Masculin, féminin

À l’heure où le sexe semble la préoccupation majeure de la société, des médias, de la politique, de la médecine, des conversations de comptoir, à l’heure où l’on en fait une publicité incessante et envahissante à toutes les occasions, même les plus anodines, où on le présente comme la cause des pires exactions comme la source des félicités les plus enviables, où il fait l’objet d’une surenchère de déballages publics les plus intimes, affriolants ou tragiques, où tout un chacun, vedette ou quidam, se sent obligé de révéler et d’afficher ses préférences en la matière, où les lignes, à première vue évidentes, entre les genres sont contestées à l’occasion de changements vestimentaires, grammaticaux, psychologiques ou chirurgicaux, à cette heure, donc, oserais-je faire à mon tour mon « coming out » et avouer… que je me fiche pas mal de savoir sur quoi fantasme mon prochain, s’il-elle a joué au soldat ou à la poupée quand elle-il était petit-e, s’il-elle porte une jupe ou un pantalon, si ses seins sont en silicone, avec qui il-elle va au lit et ce qu’elle-il y fait, mais que je m’inquiète par contre  de la tournure que prend cette polémique.

Je sais qu’il devient imprudent d’aborder des questions relatives au sexe, non pas parce qu’il est défendu d’en parler (c’est de ne pas en parler, maintenant, qui est compromettant, le signe de quelque frustration), mais parce qu’il fait l’objet de nouveaux tabous.
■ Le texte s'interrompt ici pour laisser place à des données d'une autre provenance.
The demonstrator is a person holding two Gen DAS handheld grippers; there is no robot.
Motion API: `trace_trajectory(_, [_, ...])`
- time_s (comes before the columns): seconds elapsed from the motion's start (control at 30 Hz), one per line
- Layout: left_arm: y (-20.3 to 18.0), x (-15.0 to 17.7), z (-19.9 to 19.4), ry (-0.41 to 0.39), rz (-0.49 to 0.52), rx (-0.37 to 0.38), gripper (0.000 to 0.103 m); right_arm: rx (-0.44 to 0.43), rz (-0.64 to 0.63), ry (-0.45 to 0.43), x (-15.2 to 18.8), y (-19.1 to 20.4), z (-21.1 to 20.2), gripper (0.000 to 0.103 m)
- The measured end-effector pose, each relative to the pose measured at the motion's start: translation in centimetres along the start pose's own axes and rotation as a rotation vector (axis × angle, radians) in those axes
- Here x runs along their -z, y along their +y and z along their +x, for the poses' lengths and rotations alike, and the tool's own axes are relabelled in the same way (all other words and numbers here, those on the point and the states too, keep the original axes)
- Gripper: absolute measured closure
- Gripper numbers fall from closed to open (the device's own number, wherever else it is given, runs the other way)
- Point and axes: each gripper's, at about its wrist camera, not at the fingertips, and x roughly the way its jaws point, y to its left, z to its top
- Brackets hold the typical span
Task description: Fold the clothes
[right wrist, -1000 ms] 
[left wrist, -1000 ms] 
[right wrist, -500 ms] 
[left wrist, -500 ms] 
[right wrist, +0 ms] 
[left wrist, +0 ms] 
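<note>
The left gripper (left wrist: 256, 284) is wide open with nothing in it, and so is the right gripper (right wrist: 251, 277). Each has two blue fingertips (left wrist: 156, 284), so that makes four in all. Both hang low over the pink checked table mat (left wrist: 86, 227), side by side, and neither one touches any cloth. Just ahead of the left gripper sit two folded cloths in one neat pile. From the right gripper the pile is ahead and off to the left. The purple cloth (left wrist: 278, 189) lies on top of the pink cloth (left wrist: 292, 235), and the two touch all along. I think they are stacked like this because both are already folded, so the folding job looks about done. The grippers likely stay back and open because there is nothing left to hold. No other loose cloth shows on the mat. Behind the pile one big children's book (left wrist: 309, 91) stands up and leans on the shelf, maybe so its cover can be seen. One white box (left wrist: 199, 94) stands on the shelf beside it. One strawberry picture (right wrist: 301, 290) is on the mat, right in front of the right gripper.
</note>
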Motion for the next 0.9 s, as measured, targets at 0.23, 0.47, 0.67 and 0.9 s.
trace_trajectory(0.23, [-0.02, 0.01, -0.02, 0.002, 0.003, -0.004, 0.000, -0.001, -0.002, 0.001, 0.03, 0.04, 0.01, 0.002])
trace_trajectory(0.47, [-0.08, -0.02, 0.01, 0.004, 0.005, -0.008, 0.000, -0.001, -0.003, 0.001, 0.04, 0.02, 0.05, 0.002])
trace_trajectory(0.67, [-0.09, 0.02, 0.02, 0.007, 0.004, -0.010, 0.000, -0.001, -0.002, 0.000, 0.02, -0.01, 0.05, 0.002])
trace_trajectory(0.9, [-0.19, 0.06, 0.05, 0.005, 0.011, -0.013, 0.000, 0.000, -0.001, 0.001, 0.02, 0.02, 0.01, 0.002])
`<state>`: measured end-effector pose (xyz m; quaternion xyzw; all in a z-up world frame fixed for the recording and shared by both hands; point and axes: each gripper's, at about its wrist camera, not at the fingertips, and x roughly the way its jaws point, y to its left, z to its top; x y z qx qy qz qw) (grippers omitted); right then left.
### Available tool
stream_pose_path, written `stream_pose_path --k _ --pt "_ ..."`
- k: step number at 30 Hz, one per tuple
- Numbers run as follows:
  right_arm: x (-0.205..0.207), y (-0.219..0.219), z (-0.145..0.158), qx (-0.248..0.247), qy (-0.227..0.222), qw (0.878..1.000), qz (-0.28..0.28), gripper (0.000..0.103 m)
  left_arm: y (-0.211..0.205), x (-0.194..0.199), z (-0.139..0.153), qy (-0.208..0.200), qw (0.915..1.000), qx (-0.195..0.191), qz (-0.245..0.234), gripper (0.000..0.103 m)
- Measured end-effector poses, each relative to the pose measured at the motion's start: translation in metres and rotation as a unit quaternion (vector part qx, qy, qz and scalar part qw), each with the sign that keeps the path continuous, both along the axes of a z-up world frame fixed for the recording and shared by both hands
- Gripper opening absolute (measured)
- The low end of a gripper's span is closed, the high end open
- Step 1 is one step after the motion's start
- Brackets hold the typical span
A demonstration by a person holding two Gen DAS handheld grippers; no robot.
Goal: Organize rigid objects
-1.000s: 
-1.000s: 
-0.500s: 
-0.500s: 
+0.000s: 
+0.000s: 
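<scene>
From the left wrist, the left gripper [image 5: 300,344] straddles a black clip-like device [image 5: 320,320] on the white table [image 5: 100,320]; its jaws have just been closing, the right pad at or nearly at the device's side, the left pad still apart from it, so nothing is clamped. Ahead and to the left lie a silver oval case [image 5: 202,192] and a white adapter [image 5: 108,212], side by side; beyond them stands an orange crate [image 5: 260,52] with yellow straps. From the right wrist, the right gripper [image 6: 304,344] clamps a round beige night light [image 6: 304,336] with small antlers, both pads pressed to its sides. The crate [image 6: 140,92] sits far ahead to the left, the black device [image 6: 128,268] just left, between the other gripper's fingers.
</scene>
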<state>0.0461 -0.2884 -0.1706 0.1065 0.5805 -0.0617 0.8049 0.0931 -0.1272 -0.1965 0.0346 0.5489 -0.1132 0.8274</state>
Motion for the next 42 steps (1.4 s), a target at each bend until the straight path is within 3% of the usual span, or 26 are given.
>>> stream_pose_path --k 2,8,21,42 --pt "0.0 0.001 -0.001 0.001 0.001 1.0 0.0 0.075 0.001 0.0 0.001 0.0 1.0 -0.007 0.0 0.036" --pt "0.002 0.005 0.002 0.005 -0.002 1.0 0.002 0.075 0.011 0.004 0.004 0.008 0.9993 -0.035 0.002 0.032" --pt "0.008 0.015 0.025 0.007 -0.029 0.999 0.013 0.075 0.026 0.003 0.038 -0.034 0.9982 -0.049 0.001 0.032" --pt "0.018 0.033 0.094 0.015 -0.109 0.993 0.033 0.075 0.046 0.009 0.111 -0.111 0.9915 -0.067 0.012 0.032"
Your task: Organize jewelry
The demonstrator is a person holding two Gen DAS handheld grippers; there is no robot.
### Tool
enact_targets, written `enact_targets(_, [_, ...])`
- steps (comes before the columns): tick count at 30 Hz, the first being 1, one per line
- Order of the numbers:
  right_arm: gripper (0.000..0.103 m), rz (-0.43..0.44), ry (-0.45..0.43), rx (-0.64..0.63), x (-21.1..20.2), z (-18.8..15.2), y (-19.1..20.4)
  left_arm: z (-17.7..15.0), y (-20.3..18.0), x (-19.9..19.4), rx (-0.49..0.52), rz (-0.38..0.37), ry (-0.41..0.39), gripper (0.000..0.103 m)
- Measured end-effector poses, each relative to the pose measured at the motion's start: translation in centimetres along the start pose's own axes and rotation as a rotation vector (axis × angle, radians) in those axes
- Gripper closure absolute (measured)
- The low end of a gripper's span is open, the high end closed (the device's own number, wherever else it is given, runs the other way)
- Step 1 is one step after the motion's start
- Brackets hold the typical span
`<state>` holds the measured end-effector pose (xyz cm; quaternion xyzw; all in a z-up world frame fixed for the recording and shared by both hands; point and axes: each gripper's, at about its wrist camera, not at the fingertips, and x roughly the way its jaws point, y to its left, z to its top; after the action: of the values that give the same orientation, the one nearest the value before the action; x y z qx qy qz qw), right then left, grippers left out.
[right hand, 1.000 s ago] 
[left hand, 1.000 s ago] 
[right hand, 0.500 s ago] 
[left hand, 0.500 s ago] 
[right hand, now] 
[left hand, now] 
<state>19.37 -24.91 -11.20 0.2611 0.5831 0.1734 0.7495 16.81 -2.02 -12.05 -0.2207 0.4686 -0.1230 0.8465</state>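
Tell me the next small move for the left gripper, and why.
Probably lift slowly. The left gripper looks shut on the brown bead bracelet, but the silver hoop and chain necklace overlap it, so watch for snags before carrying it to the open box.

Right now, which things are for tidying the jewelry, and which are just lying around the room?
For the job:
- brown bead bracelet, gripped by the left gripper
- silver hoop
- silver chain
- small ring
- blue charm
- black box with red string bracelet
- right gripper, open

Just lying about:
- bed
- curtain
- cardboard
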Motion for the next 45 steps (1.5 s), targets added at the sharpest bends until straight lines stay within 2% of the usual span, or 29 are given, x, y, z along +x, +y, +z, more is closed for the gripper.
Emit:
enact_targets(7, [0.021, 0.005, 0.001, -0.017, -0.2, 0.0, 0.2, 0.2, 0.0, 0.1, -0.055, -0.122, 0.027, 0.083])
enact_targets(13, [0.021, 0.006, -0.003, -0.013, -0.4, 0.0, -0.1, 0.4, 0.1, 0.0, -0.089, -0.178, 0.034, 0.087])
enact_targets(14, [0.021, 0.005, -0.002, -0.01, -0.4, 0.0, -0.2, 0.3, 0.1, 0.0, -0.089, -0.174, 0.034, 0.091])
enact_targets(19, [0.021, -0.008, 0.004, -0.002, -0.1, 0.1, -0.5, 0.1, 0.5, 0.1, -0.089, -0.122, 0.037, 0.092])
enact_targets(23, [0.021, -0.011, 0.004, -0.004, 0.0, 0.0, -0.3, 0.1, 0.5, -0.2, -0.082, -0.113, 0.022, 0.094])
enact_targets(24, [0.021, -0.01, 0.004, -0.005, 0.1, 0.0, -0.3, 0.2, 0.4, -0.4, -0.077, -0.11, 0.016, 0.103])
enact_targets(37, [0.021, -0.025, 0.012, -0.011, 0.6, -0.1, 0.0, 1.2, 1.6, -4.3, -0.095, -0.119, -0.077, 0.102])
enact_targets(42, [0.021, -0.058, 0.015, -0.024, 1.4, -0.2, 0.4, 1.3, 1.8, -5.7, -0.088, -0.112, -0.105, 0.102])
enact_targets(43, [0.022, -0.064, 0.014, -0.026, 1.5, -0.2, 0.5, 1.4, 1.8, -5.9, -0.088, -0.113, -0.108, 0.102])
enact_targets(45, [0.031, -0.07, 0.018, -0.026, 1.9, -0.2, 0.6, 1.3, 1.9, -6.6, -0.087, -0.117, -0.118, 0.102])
Tout écart par rapport au politiquement correct peut faire de n’importe qui un misogyne, un frigide, un phallocrate, un homophobe, un psychorigide, un refoulé, un pédophile, un obsédé, un persécuteur, et lui causer un lynchage ou une condamnation. On peut tout de même se demander d’où vient tout ce battage concernant le sexe et les genres. On peut évidemment y voir un mouvement d’émancipation par rapport à des limites – mentales, sociales, physiques – oppressantes, si ce n’est qu’il y a toujours le risque que les transgressions renforcent finalement les normes qu’elles mettent en cause. Ne peut-on pas aussi voir dans ces manifestations subversives ou exhibitionnistes de la sexualité, même si elles restent marginales, la difficulté de tout un chacun de s’accepter tel qu’il est – dans toute sa complexité et ses incertitudes – et d’entretenir des relations épanouissantes avec autrui, notamment un conjoint. Les individus comme les groupes sont en quête de nouvelles identités, de nouveaux rapports avec eux-mêmes comme avec les autres. Le sexe, mis en exergue, mais détaché de la vie en général et de la vie sentimentale en particulier, et la différence des sexes, mise en question, aussi fondamentale et « naturelle » (entre guillemets comme entre pincettes) puisse-t-elle être pour l’humain et même le vivant, ne représenteraient-ils pas que la partie visible de ce malaise profond qui annonce peut-être un nouvel homme/femme? Plus serein, espérons-le!

Mais, le plus curieux maintenant qu’il est possible de changer socialement et physiquement de sexe, c’est que les stéréotypes et les préjugés peuvent encore être très résistants dans les situations les plus courantes où les statuts et les rôles restent figés. Une personne qui accepte sans problème que son enfant soit homosexuel n’acceptera par exemple pas que son mari se montre sensible, verse une larme, réclame de la tendresse, parce que ce ne serait pas viril, ou que sa femme prenne des décisions ou assure des responsabilités, parce qu’elle n’y serait pas habituée. Les lignes ne bougent pas partout de la même manière!